Of the estimated 16084 breast cancer diagnoses predicted to occur in Australia in 2016, over two thirds will be estrogen and or progesterone receptor positive and thus candidates for adjuvant endocrine therapy. Assuming a mean five year treatment period places around 50,000 women on such agents currently. Despite this volume of patients , the long duration of treatment and the potential toxicities, no tools are currently available to assess, either before or during treatment, the likelihood of benefit on these medications beyond the occurrence or otherwise of disease relapse.

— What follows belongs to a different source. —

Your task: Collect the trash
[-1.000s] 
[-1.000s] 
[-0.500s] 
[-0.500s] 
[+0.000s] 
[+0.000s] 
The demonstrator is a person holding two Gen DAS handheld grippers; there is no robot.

Mammographic breast density (MBD) has repeatedly been shown to be a risk factor for initial breast cancer. In smaller series in the adjuvant setting higher initial MBD has also been correlated with local disease relapse. Longitudinal studies in the preventative setting have demonstrated that MBD frequently falls on anti-estrogens, particularly tamoxifen, relative to placebo. This introduces the possibility that MBD fall on an anti-estrogen may predict eventual adjuvant efficacy, allowing a change to a potentially more efficacious agent where lack of MBD change predicts the absence of benefit from the first drug employed.
The IBIS 1 study demonstrated that the primary preventative benefits of tamoxifen were almost entirely confined to those participants experiencing significant MBD reduction. Consequently, a number of retrospective cohort studies have demonstrated similar correlations in the adjuvant setting after breast cancer surgery. An overview of these studies will be presented outlining the predictive potential, limitations within patient groups by demographics and differential results by anti-estrogen class. Further, a way forward will be discussed that could bring MBD change into routine clinical use as a biomarker of anti-estrogen efficacy. This will include consideration of the retrospective analysis of existing anti-estrogen trial cohorts and the consequent inception of prospective studies.